Open MPI logo

Open MPI User's Mailing List Archives

  |   Home   |   Support   |   FAQ   |   all Open MPI User's mailing list

Subject: [OMPI users] Problem-Bug with MPI_Intercomm_create()
From: orel (aurelien.esnard_at_[hidden])
Date: 2011-10-25 09:01:30


I try from several days to use advanced MPI2 features in the following
scenario :

   1) a master code A (of size NPA) spawns (MPI_Comm_spawn()) two slave
      codes B (of size NPB) and C (of size NPC), providing intercomms
A-B and A-C ;
   2) i create intracomm AB and AC by merging intercomms ;
   3) then i create intercomm AB-C by calling MPI_Intercomm_create() by
using AC as bridge...

     MPI_Comm intercommABC; A: MPI_Intercomm_create(intracommAB, 0,
intracommAC, NPA, TAG,&intercommABC);
B: MPI_Intercomm_create(intracommAB, 0, MPI_COMM_NULL,
C: MPI_Intercomm_create(intracommC, 0, intracommAC, 0, TAG,&intercommABC);

       In these calls, A0 and C0 play the role of local leader for AB
and C respectively.
       C0 and A0 play the roles of remote leader in bridge intracomm AC.

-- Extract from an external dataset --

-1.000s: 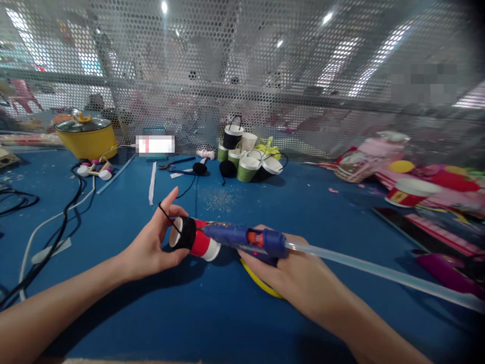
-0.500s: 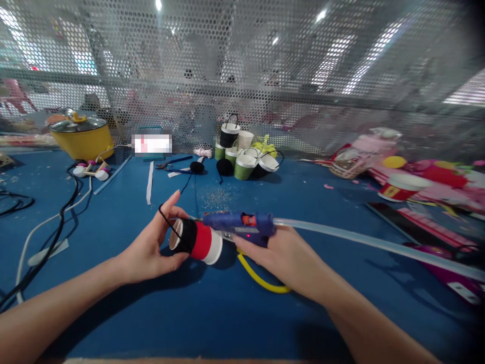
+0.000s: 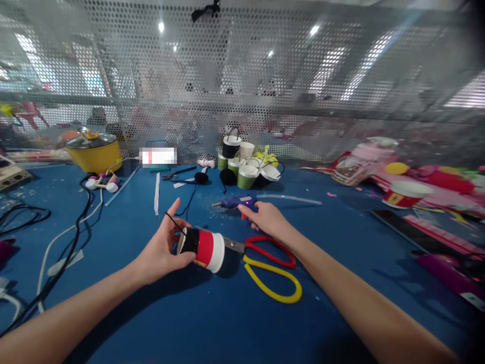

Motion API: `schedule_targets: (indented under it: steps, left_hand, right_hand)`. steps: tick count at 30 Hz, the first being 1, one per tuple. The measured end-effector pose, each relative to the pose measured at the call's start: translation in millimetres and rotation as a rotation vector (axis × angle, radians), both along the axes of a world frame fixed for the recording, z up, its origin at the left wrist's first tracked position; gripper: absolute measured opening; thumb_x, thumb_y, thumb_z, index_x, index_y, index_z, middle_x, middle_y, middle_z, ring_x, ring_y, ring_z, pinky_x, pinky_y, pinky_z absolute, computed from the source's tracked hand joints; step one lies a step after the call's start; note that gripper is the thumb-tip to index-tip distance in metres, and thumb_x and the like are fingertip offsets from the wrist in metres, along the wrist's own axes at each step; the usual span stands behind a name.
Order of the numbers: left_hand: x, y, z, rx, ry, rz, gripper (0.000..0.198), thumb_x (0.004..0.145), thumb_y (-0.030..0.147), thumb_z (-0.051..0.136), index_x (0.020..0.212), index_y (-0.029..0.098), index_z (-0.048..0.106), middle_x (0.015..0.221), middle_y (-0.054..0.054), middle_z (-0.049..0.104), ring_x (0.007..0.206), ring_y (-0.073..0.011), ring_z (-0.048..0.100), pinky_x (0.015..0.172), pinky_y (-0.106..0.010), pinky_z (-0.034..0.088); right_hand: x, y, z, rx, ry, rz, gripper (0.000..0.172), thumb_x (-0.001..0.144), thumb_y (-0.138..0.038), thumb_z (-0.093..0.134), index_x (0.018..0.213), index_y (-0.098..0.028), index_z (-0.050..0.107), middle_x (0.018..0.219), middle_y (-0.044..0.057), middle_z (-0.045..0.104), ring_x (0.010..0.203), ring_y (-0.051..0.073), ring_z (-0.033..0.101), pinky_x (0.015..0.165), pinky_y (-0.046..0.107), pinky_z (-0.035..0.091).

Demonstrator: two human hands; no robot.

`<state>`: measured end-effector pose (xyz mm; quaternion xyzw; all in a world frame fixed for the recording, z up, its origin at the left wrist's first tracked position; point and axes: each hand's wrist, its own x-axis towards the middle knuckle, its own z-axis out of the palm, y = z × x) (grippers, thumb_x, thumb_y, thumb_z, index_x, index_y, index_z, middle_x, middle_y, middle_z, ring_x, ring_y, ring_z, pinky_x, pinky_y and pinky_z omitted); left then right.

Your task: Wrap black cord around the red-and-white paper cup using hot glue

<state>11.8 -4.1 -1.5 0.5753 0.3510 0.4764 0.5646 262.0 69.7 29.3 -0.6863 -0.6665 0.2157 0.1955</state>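
"Between the thumb and fingers of the left hand (image 3: 161, 255): is that where the cup (image 3: 206, 248) is?"

"Yes, gripped on its side, long axis running left to right, black-banded end toward the palm, white end facing right and dipping slightly. A black cord (image 3: 175, 222) runs from it up to the raised index finger."

"And the right hand (image 3: 267, 218)?"

"Wrapped around the glue gun (image 3: 235, 202), beyond the cup and to its right. The nozzle points left, apart from the cup. Whether the gun rests on the table (image 3: 242, 328), I can't tell."

"What lies between them?"

"Scissors (image 3: 235, 245), on the table, blades running in behind the cup."

"Any writing?"

"None I can read. Gold marks on the cup's red band are too small, the gun's pale label (image 3: 243, 199) is illegible, and so is the yellow patch on the red-and-white tub (image 3: 405, 194) at far right."
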Motion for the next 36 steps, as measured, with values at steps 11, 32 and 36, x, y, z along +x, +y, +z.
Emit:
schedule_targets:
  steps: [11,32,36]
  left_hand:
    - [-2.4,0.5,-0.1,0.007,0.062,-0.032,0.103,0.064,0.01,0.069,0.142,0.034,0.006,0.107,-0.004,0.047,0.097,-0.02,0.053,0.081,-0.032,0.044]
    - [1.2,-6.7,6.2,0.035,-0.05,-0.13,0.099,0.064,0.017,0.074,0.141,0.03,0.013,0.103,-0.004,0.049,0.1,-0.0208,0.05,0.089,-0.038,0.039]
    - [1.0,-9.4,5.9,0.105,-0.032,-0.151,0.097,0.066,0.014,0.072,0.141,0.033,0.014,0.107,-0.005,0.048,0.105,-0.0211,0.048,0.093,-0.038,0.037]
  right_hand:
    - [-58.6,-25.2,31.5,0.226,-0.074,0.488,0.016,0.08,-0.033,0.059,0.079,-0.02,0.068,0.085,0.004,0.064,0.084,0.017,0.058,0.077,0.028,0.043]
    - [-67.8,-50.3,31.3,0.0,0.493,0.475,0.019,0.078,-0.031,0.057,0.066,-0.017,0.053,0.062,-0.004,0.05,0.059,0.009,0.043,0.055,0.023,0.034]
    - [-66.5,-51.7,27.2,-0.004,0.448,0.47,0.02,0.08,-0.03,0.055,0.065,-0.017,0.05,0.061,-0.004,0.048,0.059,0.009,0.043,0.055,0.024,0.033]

   3) MPI_Barrier(intercommABC);
   4) i merge intercomm AB-C into intracomm ABC$
   5) MPI_Barrier(intracommABC);

My BUG: These calls success, but when i try to use intracommABC for a
collective communication like MPI_Barrier(),
                i got the following error :

*** An error occurred in MPI_Barrier
*** on communicator
*** MPI_ERR_INTERN: internal error
*** MPI_ERRORS_ARE_FATAL: your MPI job will now abort

I try with OpenMPI trunk, 1.5.3, 1.5.4 and Mpich2-1.4.1p1

My code works perfectly if intracomm A, B and C are obtained by
MPI_Comm_split() instead of MPI_Comm_spawn() !!!!

I found same problem in a previous thread of the OMPI Users mailing list :


Is that bug/problem is currently under investigation ? :-)

i can give detailed code, but the one provided by George Bosilca in this
previous thread provides same error...

Thank you to help me...

Aurélien Esnard
University Bordeaux 1 / LaBRI / INRIA (France)